In film, then, as in many story telling media, stakes are the foundation of, and grow out of, solid storytelling technique. Characters must stand at risk of losing something, as concrete as the screenwriters’ clichéd “glass of water” or as intangible as their lover’s affection. There’s a special sort of intensity, however, that comes from the danger of death, either for oneself or someone else. The climax of The Dark Knight has to do, at first blush, with the lives of a great many strangers. In the end, it boils down to the life of Gordon’s son.  By tracking who stands to lose what, you can see where the weight of the film’s emotion falls.

That said, film as a visual medium also has to consider artistic perspectives when making these choices, consistent with the film’s style and tone. The lighting, in the example of Toy Story 3, is a large and memorable part of the scene. Music can be helpful too, though it can risk veering into narm territory if it’s too over-the-top or directly manipulative. There’s a line between drama and melodrama, after all.
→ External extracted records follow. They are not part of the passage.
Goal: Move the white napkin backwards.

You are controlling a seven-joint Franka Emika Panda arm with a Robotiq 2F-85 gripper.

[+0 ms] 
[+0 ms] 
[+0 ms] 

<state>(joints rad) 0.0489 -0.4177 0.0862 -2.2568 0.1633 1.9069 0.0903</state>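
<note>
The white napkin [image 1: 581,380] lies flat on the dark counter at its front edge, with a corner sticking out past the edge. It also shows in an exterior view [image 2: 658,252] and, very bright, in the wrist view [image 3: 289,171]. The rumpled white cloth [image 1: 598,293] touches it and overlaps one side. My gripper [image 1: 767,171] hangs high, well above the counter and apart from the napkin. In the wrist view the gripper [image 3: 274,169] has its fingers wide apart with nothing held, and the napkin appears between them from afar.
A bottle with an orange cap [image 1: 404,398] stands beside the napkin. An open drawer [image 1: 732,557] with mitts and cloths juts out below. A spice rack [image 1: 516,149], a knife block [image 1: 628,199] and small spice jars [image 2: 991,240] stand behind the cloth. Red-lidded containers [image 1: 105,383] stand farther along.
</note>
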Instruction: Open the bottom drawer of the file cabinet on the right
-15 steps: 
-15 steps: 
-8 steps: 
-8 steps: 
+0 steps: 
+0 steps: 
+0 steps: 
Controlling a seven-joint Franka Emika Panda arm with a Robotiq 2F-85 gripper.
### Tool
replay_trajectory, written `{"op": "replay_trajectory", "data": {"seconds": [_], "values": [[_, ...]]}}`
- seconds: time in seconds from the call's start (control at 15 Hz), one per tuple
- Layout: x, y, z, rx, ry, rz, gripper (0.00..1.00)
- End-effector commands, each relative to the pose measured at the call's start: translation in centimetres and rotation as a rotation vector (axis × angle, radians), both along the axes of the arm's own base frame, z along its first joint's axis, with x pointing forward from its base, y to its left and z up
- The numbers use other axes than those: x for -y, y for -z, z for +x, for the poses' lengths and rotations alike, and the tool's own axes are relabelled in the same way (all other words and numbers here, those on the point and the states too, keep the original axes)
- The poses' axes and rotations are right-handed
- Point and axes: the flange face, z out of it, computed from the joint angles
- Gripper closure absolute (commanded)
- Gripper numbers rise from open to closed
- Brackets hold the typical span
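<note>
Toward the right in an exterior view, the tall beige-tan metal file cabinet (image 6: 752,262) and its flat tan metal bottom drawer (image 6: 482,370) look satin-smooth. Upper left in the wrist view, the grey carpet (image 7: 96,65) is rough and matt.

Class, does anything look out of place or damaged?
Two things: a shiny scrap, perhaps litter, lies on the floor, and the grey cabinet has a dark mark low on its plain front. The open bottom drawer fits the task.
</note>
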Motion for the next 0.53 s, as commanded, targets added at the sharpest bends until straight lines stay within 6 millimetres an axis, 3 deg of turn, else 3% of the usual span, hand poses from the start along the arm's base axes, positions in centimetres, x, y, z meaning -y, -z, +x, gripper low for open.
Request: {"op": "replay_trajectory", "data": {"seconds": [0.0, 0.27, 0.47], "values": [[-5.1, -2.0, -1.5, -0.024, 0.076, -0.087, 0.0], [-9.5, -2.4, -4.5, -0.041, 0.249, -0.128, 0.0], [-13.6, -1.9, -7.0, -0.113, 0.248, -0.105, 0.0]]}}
Watching a bunch of toys, however, bravely take each other’s hands as they stare death in the face is moving because we’ve invested in the characters, because the threat is real, and because the world of the film allows for the possibility that they might be right in believing they won’t make it.  The film takes the threat seriously, so the audience can too. It develops characters (it’s meaningful that Buzz starts it, and Woody finishes) and it also serves as an emotional punch that the plot has developed toward, not simply a twist for shock’s sake.

Pixar is so successful because it gets these sort of fundamentals right. A lot of Hollywood offerings could stand to take notes.